Wait a minute my inventory is never fixed I have a cloud based infrastructure!

Don't worry dynamic inventories are easy to manipulate in Ansible. Just add an executable python script in the root folder of your inventory and your done! Lots of existing ones are already provided by Ansible, just pick the one for your needs: Amazon EC2, Google CP, Digital Ocean, even connecting to a Docker daemon and many more. This is actually great for a mixed static and dynamic infrastructure as you can group inside your inventory file both static groups and dynamic groups.

So as I said, I really advise you to separate your different environments into different "inventory directory":

├── integ/
│   └── hosts  # ← inventory file containing integration servers
│
├── prod/
│   └── hosts  # ← inventory file containing production servers

You will then be sure to never mix integration hosts into your production inventory. Also it will be easy for you to factorize some variables that are environment agnostic.

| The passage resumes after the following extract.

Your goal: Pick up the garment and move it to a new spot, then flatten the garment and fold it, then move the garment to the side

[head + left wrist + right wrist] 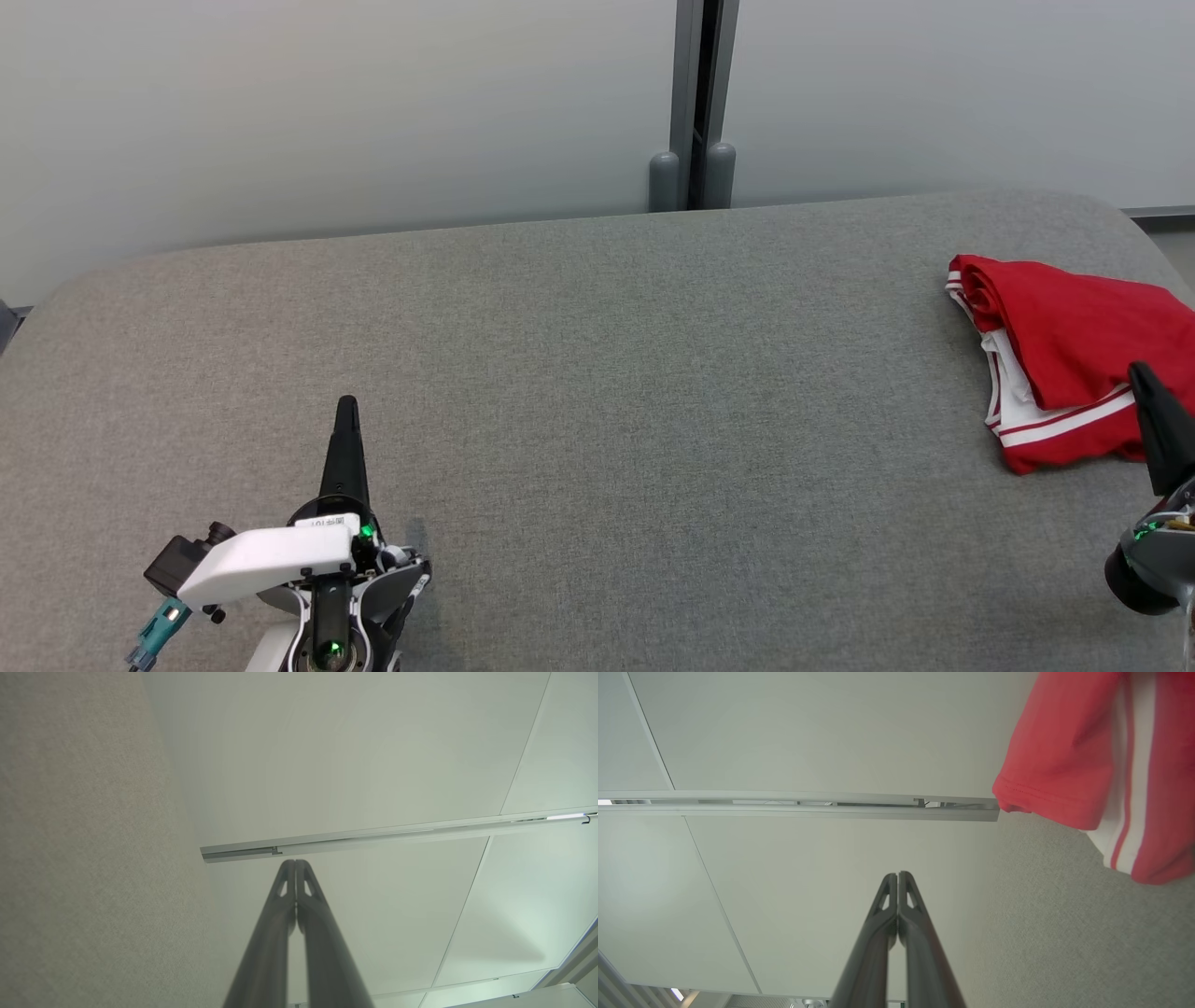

Imagine you have a webserver group. This group notion has nothing environment related: it is a group that exists for all of your environments. You will thus be able to store variables in your directory structure like this:

├── integ/
│   ├── host_vars/       # ← Host specific variables
│   │
│   ├── group_vars/
│   │   └── webserver/
│   │       └── vars.yml # ← Integration env specific variables
│   └── hosts            # Integration inventory
│
├── prod/
│   ├── host_vars/       # ← Host specific variables
│   │
│   ├── group_vars/
│   │   └── webserver/
│   │       └── vars.yml # ← Production env specific variables
│   └── hosts            # Production inventory
│
├── group_vars/
│   └── webserver/
│       └── vars.yml     # ← Variables common to all envs

The set of all those variables files will be your infrastructure's configuration data. If you come from the Puppet world, this set of files can be compared to Hiera's configuration data.

The main difference with Hiera is that the order of precedence is implicit. And that's a great way to simply your configuration!

Indeed most of the time Ansible's precedence of variables is as you would expect it to be (i.e. a host specific variable is more important than a group specific variable). The complete list of variable precedence is available here in the documentation.

2. Try to use community Roles from Galaxy

A Role (I like to call them modules) contains a list of tasks to operate on your hosts in order to administrate a service. Those roles are parametrized by your inventory variables when being ran against your inventory.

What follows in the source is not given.